Over the past decade, e-commerce has grown at a very healthy rate of almost 18 percent a year [3]. As of 2013, it already accounted for an estimated 8 percent of total retail sales. And the larger share of that basket belongs undoubtedly to Amazon, one of the largest online retailers on the planet. You can imagine Amazon’s success is not some random anomaly. They are one of the most analytical companies around and nothing emphasizes more their data driven approach than their recommendation algorithms.

Amazon employs many forms of recommendations to engage the user, increasing average value order and inviting them to acquire the latest (and certainly more profitable) items [4]. Their recommendation system is based on a number of simple elements: what a user has bought in the past, which items they have in their virtual shopping cart, the items they’ve rated and liked, and what other customers like them have viewed and purchased [5]. The result is a highly personalized shopping browser: a gadget enthusiast may find Amazon pages heavy on device suggestions, while a driving lover could see those same pages offering up car products.

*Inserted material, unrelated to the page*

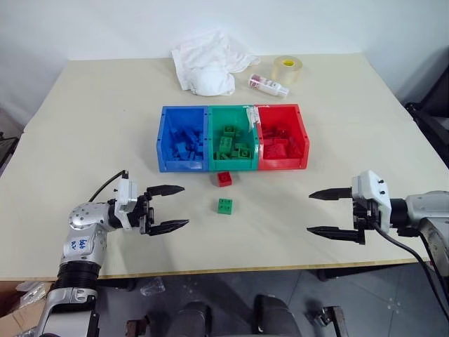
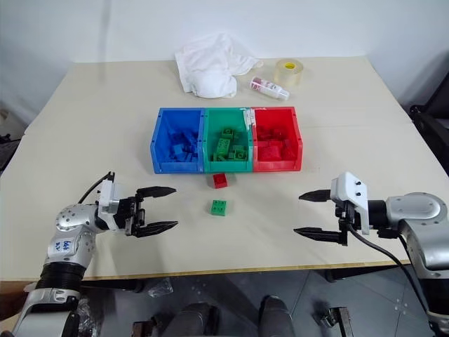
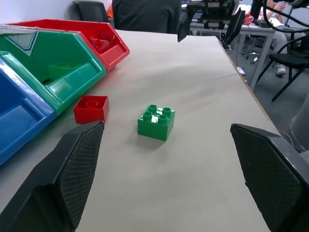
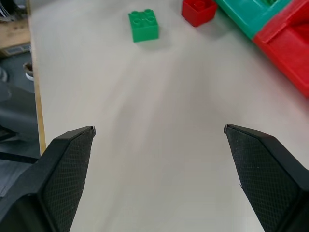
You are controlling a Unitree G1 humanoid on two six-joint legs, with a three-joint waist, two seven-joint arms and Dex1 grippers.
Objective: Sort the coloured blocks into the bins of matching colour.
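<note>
- The left hand [image 1: 168, 208] hovers low over the bench [image 1: 91, 133] near its front left, pointing toward the middle, its two black fingers spread wide with nothing between them.
- The blue bin [image 1: 182, 139] stands leftmost in the joined row at the bench's middle, with blue blocks piled inside.
- The green bin [image 1: 232, 138] sits in the middle of the row and holds several green blocks.
- A red block [image 1: 224, 178] lies on the bench just in front of the green bin, near its wall; whether it touches the wall I cannot tell.
- A green block [image 1: 225, 206] lies a little nearer the front edge than the red block, apart from it, studs up. It sits between the two hands, nearer the left hand, roughly in line with that hand's fingers and clear of their tips.
- The red bin [image 1: 283, 136] closes the row on the right and holds red blocks.
- The right hand [image 1: 324, 212] hovers over the bench near its front right, pointing toward the middle, fingers spread wide and holding nothing. Both loose blocks lie well apart from it, out beyond its fingertips.
- Behind the bins, at the far side of the bench, lie a crumpled white cloth [image 1: 207, 63], a small bottle [image 1: 268, 86] on its side, and a roll of clear tape [image 1: 287, 69].
</note>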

Recommendation algorithms are quite popular and in no way exclusive to online retailers. In its roots, what a recommendation algorithm does is to quantify how similar customers are, based on their history of purchased or liked items and by some other metrics, such as demographic or geographic characteristics [5] [6] [7]. Once the model has identified the user or the set of users who are more like you, the algorithm aggregates items bought by these similar customers, eliminates those you might have already purchased or somehow noticed, and recommends you the remaining items. Anyone with proper knowledge of multivariate statistics should already be thinking on the kind of metrics these algorithms use. Due to their reliance on (dis)similarity measures, recommendation algorithms are closely related with clustering methods. In fact, some very popular dissimilarity measures used for clustering, such as the cosine measure (angular separation between two vectors) or Jaccard’s binary coefficient are quiet popular for recommendation algorithms [6] [7]. By the way, did you know that Jaccard’s coefficient wasn´t actually discovered by Paul Jaccard himself? It was originally developed by Grove Karl Gilbert [8]. In 1884, Gilbert wrote an essay criticizing a new forecasting method to predict tornados, developed by J.P. Finley, a military meteorologist who proposed a simple forecasting algorithm, with “extremely high” accuracy numbers [9]. Gilbert doubted such accuracy and developed an “index of prediction”, as a more appropriate metric of the success of Finley’s forecasting method. Finley’s forecasts turned out to be really bad according to Gilbert’s calculations [10]. This index was the first version of the Jaccard coefficient. And after this historical note, we can return to our usual programming.

Even though Amazon’s algorithm claims to be extremely origin (they even developed their own homegrown math named “item-to-item collaborative filtering”) in reality it is a form of clustering in which, instead of clustering customers, they cluster items or products [7]. Amazon associates the many different products they sell based solely on which ones they have sold together, i.e., which items are usually bought by the same person. As such, instead of clustering customers, they calculate a similarity index between products and, as a customer purchases, rates or adds a product in his/her basket, the algorithm recommends highly similar items. Calculating a dissimilarity matrix for all the millions of items available on Amazon is quiet time consuming, so this calculation is done offline. The dissimilarity matrix is uploaded as an input for the online recommendation algorithm, which uses that information to produce real time recommendations.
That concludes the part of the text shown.